## ASSIGNMENT
Lines in the listing below containing the string "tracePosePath" are to be identified and copied.

── SUPPLIED INFORMATION

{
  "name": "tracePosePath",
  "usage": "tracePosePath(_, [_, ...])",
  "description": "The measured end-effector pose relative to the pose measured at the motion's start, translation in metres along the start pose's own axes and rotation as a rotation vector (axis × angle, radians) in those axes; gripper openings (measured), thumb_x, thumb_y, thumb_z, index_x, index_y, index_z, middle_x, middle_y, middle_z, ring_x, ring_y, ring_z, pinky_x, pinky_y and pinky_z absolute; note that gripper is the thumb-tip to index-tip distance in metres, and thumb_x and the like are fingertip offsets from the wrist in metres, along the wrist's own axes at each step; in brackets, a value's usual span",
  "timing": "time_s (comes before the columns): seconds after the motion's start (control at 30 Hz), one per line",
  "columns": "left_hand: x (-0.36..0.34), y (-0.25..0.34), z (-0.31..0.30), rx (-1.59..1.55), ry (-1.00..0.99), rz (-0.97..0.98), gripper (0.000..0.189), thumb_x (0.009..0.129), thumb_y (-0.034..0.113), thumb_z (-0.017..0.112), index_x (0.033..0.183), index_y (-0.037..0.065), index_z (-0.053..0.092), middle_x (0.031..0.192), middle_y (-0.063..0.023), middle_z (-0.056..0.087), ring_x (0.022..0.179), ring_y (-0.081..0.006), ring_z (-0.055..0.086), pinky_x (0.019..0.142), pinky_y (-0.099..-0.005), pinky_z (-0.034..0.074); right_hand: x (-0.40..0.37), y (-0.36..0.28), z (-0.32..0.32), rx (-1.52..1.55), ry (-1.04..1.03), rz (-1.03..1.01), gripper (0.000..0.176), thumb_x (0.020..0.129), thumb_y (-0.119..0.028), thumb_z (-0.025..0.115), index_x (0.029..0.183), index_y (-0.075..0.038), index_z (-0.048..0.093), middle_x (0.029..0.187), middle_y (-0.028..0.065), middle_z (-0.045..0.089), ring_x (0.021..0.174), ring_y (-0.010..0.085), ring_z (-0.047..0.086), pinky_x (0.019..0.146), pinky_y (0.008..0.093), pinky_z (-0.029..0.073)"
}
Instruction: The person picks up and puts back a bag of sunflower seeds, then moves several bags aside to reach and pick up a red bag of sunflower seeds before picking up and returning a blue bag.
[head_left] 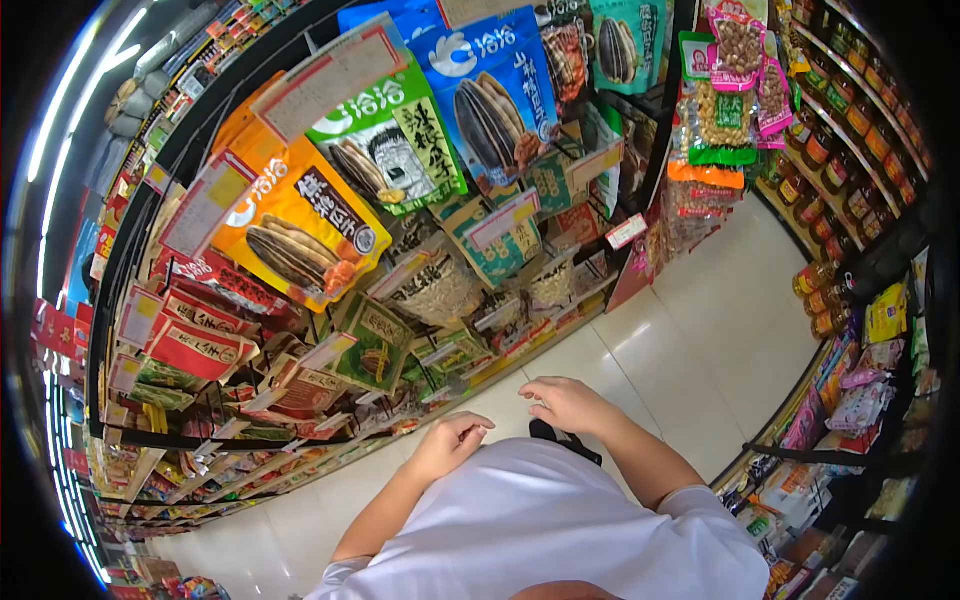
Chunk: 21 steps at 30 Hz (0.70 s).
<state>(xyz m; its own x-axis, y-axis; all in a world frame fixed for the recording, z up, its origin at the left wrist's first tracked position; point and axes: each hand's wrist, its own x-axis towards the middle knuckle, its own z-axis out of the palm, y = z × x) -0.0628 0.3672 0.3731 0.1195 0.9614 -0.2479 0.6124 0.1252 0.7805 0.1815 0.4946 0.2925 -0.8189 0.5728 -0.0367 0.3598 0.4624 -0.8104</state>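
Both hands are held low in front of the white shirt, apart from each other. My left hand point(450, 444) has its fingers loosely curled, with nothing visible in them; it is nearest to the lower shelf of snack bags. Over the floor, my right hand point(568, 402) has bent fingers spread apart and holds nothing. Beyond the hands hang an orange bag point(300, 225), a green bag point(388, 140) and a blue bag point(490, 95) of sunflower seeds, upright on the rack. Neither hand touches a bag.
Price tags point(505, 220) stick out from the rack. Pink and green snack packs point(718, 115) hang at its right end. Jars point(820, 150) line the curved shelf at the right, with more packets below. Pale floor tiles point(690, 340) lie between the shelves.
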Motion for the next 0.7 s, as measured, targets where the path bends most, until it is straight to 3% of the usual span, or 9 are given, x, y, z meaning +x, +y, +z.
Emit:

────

## RESULT BELOW
  "name": "tracePosePath",
  "usage": "tracePosePath(_, [_, ...])",

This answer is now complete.